Assign each student a virtual buddy for the week, or pair off students at random to get them talking across the class—and assessing each other’s learning.

In pairs, students can be placed in breakout rooms on Zoom or another videoconference platform to do many of the same activities they once did in the classroom to check for understanding. Give each student a general rubric, or use the TAG feedback process to evaluate their peer’s assignment; have them share the feedback with you as well. Or have students teach each other a concept while recording themselves (audio or video) and upload the file for you to review. These activities can also be adapted for asynchronous learning using tools in Google Classroom.
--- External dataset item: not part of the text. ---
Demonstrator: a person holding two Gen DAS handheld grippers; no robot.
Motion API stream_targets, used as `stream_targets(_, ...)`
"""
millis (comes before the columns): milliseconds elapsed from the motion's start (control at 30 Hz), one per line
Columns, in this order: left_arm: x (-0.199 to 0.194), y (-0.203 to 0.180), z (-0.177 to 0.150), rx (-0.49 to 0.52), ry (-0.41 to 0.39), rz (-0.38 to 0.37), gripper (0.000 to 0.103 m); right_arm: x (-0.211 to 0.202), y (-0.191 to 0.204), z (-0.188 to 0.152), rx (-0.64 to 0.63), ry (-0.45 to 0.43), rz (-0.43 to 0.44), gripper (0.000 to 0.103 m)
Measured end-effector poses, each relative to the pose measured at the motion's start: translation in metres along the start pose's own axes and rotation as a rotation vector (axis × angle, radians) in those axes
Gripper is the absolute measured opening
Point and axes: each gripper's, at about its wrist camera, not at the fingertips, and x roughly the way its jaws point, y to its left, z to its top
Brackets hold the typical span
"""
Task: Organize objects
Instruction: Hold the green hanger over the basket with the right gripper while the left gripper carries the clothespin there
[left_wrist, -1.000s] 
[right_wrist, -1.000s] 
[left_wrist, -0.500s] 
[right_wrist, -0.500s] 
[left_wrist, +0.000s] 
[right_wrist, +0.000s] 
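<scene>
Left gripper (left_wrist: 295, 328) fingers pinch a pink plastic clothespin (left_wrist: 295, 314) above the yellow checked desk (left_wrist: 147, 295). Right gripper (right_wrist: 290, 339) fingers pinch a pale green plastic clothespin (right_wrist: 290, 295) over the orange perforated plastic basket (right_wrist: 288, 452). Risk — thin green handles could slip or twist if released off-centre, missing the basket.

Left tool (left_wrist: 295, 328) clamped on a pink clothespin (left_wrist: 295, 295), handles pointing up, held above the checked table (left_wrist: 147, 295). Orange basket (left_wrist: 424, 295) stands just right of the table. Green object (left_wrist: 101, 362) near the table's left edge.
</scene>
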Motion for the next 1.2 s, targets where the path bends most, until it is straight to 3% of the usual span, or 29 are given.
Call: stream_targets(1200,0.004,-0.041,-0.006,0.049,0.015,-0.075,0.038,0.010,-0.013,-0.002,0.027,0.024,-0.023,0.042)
For synchronous classes, organize a talk show panel. Assign three to four students roles to represent different ideas or themes of a unit, such as having students in history class impersonate leaders from different countries during World War II. Have each student discuss their perspective in front of their peers, and allow the rest of the class to ask questions to probe their thinking.

7. Virtual Exit Tickets

Using exit tickets, or students’ responses to prompts or questions on a slip of paper at the end of class, is a popular formative assessment practice that easily transfers online.

Teachers can keep a running Google Doc for each student to keep the information private, or broaden it to the whole class by posting questions on a platform like Flipgrid so that students can see and comment on others’ responses.

To get a wider view into students’ thinking, use open-ended prompts like these:

  • What I found most interesting today was…
  • Today was hard because…
  • What do you understand well?
  • What’s something that’s still shaky?
  • What’s something I [teacher] don’t realize?
  • What takeaways will be important three years from now?
  • How does this relate to [something learned before]?
  • How would you have done things differently today?